The present invention relates to a capacitive pressure sensor having a diaphragm structure and designed to capacitively detect a change in measurement pressure, and a method of manufacturing the same.
FIG. 8 shows the arrangement of a capacitor structure of a capacitive pressure sensor of this type disclosed in, e.g., Japanese Patent Laid-Open No. 63-305229. Referring to FIG. 8, a capacitor structure for a pressure converter is constituted by a support base plate 53 formed by bonding a glass wafer 52 to the upper surface of a silicon wafer 51, a first capacitor plate 54 and second capacitor plates 55a and 55b formed on the upper surface of the support base plate 53, a diaphragm 57 having hollow portions 56a and 56b formed in its lower and upper surfaces and arranged on the support base plate 53, a silicon wafer 59 having a glass wafer 58 bonded to its lower surface and arranged on the diaphragm 57, and a pressure introducing through hole 60 extending through the glass wafer 58 and the silicon wafer 59.
Since the conventional capacitive pressure sensor is constituted by a multi-layer bonding structure in which a plurality of layers, each consisting of silicon and glass wafers bonded to each other, are stacked on each other, the number of constituent components is large, and the diaphragm thickness and the gap can be reduced at most to about several .mu.m in practice. Also, reduction of the sensor in size results in reducing the capacitance thereof as well as degrading the sensitivity to a pressure.
As another type of sensor, a so-called thin-film diaphragm type pressure sensor is disclosed in Japanese Patent Laid-Open No. 63-298130. As shown in a cross-sectional view of FIG. 9, a diaphragm structure of this type of pressure sensor is obtained by forming an upper movable electrode 64 and a metal diaphragm 65 on a photosensitive glass substrate 62, on which a lower stationary electrode 61 is formed, through a hollow portion 63, and forming a pressure introducing small hole 66 in the lower surface of the photosensitive substrate 62 to communicate with the hollow portion 63. According to such a structure, the thickness of the diaphragm 65 and the gap size of the hollow portion 63 can be easily reduced to a submicron order. Therefore, this structure is very advantageous to reduce the sensor size.

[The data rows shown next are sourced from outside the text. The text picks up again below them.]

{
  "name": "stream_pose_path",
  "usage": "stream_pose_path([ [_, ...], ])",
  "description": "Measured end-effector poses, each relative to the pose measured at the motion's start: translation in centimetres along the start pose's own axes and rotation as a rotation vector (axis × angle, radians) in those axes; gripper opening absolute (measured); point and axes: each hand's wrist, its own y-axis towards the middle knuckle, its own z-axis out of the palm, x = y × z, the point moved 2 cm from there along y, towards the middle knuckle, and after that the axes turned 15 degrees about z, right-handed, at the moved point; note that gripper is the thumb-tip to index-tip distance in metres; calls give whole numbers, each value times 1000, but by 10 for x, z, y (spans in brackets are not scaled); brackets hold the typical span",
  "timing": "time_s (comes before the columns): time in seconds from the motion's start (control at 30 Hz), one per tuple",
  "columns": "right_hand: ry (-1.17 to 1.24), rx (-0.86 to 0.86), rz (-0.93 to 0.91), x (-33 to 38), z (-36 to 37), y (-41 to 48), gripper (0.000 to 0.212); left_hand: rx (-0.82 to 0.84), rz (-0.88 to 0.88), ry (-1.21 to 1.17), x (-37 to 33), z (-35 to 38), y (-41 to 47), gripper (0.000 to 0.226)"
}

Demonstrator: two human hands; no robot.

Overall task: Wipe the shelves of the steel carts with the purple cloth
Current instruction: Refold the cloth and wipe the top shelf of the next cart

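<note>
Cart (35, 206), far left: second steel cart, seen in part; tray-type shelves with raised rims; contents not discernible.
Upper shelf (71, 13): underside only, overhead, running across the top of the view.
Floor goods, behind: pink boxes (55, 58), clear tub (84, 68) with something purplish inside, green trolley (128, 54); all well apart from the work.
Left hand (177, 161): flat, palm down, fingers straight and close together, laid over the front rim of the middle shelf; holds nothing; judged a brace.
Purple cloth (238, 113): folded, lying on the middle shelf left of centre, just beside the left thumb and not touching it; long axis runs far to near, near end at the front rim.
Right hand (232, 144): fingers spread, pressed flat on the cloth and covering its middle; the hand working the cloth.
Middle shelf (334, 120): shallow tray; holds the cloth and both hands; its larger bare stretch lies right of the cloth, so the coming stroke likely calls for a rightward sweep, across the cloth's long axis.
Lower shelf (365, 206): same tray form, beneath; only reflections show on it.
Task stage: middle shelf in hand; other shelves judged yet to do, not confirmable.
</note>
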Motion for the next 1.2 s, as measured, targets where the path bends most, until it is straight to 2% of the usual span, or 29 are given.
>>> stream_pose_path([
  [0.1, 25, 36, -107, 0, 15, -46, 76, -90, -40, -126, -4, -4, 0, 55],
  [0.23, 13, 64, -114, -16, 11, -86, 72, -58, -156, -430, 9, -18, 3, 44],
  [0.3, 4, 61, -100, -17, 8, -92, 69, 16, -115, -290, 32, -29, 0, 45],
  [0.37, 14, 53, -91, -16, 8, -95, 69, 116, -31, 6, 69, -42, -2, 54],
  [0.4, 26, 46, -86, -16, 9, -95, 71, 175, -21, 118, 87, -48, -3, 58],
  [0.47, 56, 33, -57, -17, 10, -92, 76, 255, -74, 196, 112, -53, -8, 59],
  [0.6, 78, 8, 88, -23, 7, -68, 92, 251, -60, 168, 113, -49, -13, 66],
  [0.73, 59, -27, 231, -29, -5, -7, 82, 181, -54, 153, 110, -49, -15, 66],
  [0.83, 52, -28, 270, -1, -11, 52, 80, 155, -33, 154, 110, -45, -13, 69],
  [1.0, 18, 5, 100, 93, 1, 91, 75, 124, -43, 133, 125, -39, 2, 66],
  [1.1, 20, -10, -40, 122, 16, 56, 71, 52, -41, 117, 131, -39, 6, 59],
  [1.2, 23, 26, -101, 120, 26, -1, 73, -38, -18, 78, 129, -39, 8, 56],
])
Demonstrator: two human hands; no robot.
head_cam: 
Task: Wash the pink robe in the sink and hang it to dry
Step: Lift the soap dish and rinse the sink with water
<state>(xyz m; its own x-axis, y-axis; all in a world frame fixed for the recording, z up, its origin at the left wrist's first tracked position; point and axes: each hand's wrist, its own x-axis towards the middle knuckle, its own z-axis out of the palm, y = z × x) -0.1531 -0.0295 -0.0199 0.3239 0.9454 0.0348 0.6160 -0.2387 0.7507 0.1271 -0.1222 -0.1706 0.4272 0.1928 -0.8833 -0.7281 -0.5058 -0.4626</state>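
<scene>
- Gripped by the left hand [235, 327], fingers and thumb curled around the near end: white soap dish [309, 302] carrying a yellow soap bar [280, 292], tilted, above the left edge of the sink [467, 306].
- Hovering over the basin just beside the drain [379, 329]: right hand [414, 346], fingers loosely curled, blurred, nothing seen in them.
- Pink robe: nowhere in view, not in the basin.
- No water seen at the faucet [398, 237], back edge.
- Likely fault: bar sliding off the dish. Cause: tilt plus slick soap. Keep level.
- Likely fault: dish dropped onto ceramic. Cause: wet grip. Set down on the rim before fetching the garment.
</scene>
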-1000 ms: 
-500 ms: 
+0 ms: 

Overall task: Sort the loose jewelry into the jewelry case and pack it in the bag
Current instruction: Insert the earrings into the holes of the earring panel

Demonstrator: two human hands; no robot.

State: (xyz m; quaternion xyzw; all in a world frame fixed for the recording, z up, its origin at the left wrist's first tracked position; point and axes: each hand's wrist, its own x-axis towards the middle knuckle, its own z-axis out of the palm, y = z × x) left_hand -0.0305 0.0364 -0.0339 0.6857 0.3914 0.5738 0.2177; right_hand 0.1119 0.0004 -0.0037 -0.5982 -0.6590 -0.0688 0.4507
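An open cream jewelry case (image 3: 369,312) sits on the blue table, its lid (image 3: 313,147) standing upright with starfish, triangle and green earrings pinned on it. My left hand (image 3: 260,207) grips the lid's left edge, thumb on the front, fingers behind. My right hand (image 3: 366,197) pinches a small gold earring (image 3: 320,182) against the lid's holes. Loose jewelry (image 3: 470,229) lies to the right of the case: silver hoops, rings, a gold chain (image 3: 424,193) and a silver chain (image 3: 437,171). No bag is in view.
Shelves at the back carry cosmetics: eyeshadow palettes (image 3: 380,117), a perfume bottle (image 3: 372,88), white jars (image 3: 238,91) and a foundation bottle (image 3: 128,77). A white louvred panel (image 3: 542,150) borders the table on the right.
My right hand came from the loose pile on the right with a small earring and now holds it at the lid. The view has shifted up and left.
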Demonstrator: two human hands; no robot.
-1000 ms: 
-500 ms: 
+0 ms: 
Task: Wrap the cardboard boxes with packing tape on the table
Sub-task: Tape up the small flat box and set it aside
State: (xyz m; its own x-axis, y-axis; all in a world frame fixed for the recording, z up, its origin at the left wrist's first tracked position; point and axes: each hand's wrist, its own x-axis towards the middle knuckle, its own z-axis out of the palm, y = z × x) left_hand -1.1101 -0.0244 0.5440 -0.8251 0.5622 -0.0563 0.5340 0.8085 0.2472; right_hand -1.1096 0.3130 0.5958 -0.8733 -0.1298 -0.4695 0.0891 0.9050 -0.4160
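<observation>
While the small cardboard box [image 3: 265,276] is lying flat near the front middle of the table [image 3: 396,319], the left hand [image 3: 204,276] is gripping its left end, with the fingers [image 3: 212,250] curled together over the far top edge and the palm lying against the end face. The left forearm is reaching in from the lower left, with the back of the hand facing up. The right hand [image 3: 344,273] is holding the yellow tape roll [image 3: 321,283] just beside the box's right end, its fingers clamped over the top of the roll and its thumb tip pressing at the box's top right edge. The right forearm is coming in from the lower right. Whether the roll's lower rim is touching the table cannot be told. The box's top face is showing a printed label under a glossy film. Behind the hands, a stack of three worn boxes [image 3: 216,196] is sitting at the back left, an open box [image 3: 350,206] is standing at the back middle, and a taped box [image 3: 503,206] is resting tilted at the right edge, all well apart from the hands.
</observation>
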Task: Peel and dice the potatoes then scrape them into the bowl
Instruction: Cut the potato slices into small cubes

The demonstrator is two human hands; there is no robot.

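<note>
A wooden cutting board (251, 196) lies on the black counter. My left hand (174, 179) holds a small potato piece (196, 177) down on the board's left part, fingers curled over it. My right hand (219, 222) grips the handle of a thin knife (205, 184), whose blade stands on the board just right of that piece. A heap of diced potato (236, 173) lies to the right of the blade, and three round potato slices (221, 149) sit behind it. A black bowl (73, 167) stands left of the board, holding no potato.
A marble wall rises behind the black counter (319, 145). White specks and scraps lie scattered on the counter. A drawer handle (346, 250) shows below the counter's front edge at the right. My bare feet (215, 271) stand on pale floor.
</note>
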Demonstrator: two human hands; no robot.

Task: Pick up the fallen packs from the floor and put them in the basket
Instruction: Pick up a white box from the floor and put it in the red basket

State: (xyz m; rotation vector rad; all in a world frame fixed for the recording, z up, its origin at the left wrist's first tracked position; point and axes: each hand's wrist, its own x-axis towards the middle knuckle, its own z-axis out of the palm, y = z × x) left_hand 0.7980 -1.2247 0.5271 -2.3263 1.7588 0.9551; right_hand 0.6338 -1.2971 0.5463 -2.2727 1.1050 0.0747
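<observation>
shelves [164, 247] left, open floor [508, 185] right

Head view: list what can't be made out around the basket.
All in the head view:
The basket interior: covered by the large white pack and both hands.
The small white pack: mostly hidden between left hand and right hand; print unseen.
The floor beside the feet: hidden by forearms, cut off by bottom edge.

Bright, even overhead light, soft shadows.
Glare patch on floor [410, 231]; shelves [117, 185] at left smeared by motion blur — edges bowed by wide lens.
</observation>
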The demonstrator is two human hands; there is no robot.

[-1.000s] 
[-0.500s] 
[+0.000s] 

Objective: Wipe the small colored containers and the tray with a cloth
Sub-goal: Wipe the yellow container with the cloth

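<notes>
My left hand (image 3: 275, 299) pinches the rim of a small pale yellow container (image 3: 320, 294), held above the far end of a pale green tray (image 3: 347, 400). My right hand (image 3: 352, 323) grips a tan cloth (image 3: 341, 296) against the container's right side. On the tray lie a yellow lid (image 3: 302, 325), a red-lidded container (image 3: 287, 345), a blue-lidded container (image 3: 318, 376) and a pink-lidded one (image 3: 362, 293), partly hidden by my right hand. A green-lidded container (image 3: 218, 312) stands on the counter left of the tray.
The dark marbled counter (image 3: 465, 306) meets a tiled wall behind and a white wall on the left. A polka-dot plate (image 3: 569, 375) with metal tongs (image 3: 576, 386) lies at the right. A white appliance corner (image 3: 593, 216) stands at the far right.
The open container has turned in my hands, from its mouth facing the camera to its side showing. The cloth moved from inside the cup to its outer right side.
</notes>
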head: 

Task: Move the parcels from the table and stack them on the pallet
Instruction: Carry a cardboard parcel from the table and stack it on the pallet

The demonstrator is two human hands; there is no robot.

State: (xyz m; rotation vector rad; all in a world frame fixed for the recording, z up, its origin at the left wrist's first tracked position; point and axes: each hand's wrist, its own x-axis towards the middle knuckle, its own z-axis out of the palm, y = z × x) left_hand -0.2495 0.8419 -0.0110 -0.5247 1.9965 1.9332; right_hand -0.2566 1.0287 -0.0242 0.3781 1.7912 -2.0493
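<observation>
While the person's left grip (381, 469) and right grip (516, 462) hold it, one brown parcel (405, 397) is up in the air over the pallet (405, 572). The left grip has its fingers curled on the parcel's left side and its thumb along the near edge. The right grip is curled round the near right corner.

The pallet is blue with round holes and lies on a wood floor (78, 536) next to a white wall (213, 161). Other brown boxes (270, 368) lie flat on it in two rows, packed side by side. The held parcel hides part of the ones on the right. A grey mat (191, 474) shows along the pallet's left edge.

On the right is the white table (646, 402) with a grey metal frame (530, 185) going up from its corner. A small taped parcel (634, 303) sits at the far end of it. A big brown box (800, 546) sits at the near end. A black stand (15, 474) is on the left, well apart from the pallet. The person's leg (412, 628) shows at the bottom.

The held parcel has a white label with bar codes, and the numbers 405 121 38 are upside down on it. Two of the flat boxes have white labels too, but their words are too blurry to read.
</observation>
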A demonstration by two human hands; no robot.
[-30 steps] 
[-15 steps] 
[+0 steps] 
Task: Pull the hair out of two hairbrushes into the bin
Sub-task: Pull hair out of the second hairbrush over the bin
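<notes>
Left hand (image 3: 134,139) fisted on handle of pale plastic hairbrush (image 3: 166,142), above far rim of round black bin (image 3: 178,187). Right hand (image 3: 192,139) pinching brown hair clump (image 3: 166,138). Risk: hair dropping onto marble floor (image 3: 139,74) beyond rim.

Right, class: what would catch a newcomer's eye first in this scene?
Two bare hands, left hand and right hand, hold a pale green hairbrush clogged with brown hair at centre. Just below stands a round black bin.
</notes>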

A pressure sensor is generally required to have high resistance to an excessive pressure in addition to a function of converting a pressure into an electrical signal. For example, a general pressure sensor is required to have a protective function against both positive and negative excessive pressures. For this reason, in the case of the conventional pressure sensor described above, its structure provides a protective function against an excessive pressure applied in a direction to reduce the gap. However, since no stopper function is provided for a pressure applied in a direction to increase the gap, a separate stopper mechanism is required. In the above-described pressure sensor, however, as the size of the sensor is reduced, the displaceable span of the diaphragm becomes very narrow. Therefore, the dimensional tolerance required to mount the stopper mechanism is very limited. Such a small dimensional tolerance makes it very difficult to realize a compact pressure sensor.